Highly active antiretroviral therapy (HAART) reduces the risk of liver-related death by 68%, although infection with both HIV and hepatitis C virus (HCV) increases the risk of liver-related mortality more than ten-fold compared with individuals infected with HIV alone, according to data from the Brescia HIV Liver Cohort (BRHILCO) presented to the Second International Workshop on HIV and Hepatitis Coinfection, held in Amsterdam last week. Even though Professor Massimo Puoti and colleagues also found that HAART-related life-threatening liver toxicity increased the risk of liver-related mortality almost six-fold, 96% of all liver-related deaths occurred in individuals coinfected with HIV/HCV.
In order to identify risk factors associated with liver-related mortality, all HIV-positive individuals who enrolled at the University of Brescia HIV between first of September 1997 and first of April 1998 were included in the Brescia HIV Liver Cohort. At baseline, CD4 cell count, HIV viral load and hepatitis antibodies, as well as a complete medical history and alcohol consumption were assessed, and patients were followed-up at least every three months until the first of April 2004. Anti-HIV and anti-HBV and anti-HCV treatment was given as per current guidelines.
The investigators defined liver-related mortality as a death due to cirrhosis (C on the Child-Pugh classification scale) and/or hepatorenal syndrome and/or bleeding of oesophageal varices and/or hepatic coma, in the absence of opportunistic infections. They defined HAART-related life threatening liver toxicity was defined as ALT and/or AST increase after initiation of a new HAART regime by >10x the upper limit of normal or >7.5x the upper limit of normal in patients whose ALT/AST were abnormal at baseline.
A total of 812 patients were enrolled in BRHILCO, 70% of whom were male, with a median age of 34 years, and of whom 57% had a history of injecting drug use. At baseline, the cohort's median CD4 count was 305 cells/mm3, although 37% had a CD4 count <200 cells/mm3, and 25% had a CD4 count between 200 - 350 cells/mm3. A total of 60% of the cohort were coinfected with HCV, and 8% were coinfected with HBV. A history of alcohol abuse was found in 15% of the cohort, although only 5% were active alcohol abusers. Just over 43.5% (n=354) began HAART before enrolment in the cohort; another 43% (n=349) started HAART during follow-up, and just under 13.5% (n= 109) did not take HAART at any time.
At the end of the study, 98% of the cohort were available for assessment, with 19 patients (2%) lost to follow-up, having left the Brescia area. In total, 129 deaths occurred over 4650 person-years of follow-up. This led to a mortality rate of 2.77 per 100 person-years (95% CI 2.3-3.25 per 100 person-years). A total of 37% (n=48) deaths were AIDS-related; 36% (n=46) were liver-related, and a further 27% (n=35) of death were due to other causes, including suicide, drug overdoses, trauma and cardiovascular disease.
Of the 44 liver-related deaths analysed, 96% (n=42) were coinfected with HCV and in 36% (n=16) coinfection with HCV was the only risk factor for liver injury.
Independent risk factors for liver-related mortality by Cox's proportional hazard model were as follows:
- HCV infection (Hazard Ratio, 10.35; p = 0.0024),
- HBV infection (HR, 2.7; p=0.0025),
- alcohol abuse (HR, 2.7; p=0.0017),
- HAART-related life-threatening liver toxicity (HR, 5.8; p<0.0001), and
- HAART initiation at CD4 < 350/mm3 (HR, 4.6; p<0.0001).

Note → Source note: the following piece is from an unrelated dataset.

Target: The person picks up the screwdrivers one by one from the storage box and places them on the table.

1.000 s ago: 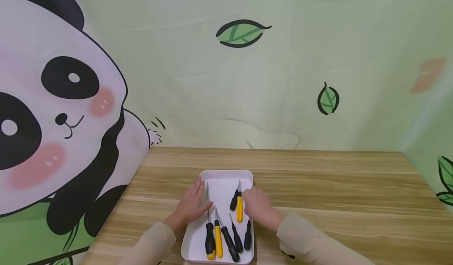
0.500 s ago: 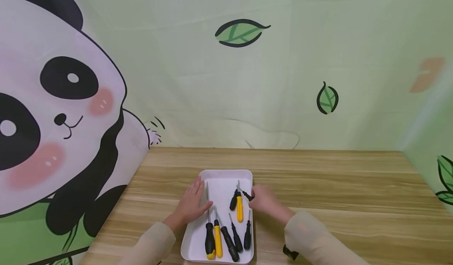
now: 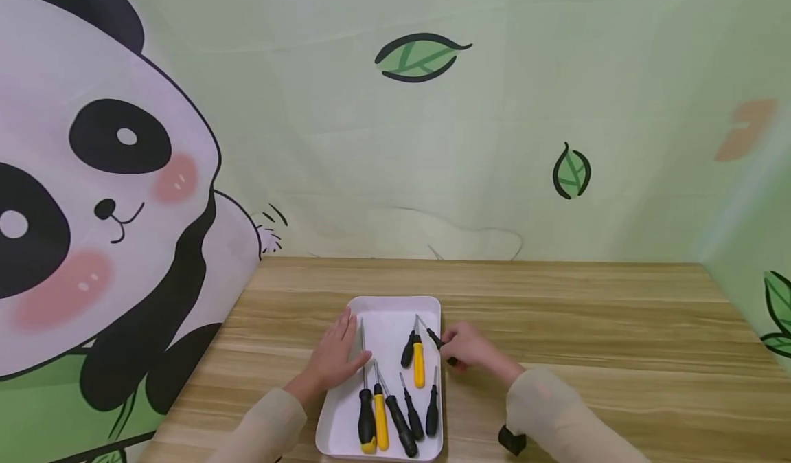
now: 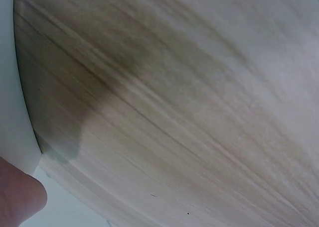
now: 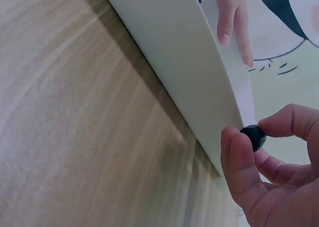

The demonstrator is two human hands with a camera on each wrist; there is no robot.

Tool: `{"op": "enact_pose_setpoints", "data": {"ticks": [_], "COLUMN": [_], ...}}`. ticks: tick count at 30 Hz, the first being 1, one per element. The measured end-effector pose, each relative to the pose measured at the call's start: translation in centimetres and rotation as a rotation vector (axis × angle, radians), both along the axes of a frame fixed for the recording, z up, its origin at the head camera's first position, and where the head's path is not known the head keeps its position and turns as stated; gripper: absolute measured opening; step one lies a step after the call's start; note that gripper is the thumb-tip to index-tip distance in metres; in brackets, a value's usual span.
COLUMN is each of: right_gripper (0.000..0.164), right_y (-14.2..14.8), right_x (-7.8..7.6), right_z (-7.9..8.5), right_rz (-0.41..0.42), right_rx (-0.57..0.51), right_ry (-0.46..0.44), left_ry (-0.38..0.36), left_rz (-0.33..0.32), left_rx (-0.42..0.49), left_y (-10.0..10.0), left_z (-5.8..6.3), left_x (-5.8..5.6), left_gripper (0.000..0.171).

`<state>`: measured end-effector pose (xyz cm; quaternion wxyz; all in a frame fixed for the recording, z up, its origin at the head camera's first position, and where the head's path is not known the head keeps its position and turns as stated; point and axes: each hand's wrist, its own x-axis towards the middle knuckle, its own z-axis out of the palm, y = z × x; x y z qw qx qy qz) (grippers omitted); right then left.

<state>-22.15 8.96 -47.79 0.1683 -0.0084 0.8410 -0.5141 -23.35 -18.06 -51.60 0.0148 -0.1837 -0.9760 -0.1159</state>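
- While the right hand (image 3: 469, 346) pinches 1 black screwdriver (image 3: 435, 339) by its handle, the shaft points away from the fingers, toward the far left over the white tray (image 3: 389, 332).
- Its long axis slants across the tray's right rim; the tip lies beside that of 1 yellow screwdriver (image 3: 419, 363), contact unclear.
- Left hand (image 3: 334, 363), farther off, rests straight-fingered on the left rim, thumb spread.
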Motion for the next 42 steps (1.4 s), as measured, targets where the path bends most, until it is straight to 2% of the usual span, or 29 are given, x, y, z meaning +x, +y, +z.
{"op": "enact_pose_setpoints", "data": {"ticks": [5,10,19,27,42], "right_gripper": [0.016,0.023,0.026,0.023,0.021], "right_y": [0.4,1.0,2.2,3.3,5.1], "right_x": [-0.1,-0.2,-0.4,-0.5,-0.3], "right_z": [-0.2,-0.6,-1.4,-1.6,-2.1], "right_rz": [-0.033,-0.058,-0.067,-0.059,-0.147], "right_rx": [-0.095,-0.112,-0.218,-0.252,-0.244], "right_ry": [-0.087,-0.108,-0.144,-0.175,-0.225], "left_ry": [0.004,0.007,-0.014,-0.012,0.009], "left_rz": [-0.002,-0.009,-0.006,-0.001,-0.014], "left_rx": [-0.001,-0.010,-0.001,-0.001,0.011], "left_y": [0.1,0.0,0.1,0.1,0.0], "left_z": [0.0,0.1,0.4,0.1,-0.1], "left_x": [0.0,-0.1,-0.1,-0.2,-0.1], "left_gripper": [0.077,0.078,0.078,0.078,0.077]}}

Even after adjusting for hepatitis virus coinfection and alcohol abuse, use of HAART was independently protective of liver-related mortality (HR, 0.32; p=0.0068) as was a CD4 nadir >350 (HR, 0.20; p=0.0088).
Professor Puoti concluded that liver-related mortality "was the second highest cause of death in our cohort." He suggested that optimised management of HBV, HCV coinfections, alcohol abuse "are mandatory" to prevent liver-related mortality, and that the maintenance of high CD4 counts by HAART may be necessary in those with these risk factors. However, he added that although his data suggests starting HAART in coinfected patients when CD4 counts are above 350 cells/mm3 it needed to be balanced with HAART-related toxicity, since the prevention and treatment of HAART-related liver related death is also crucial.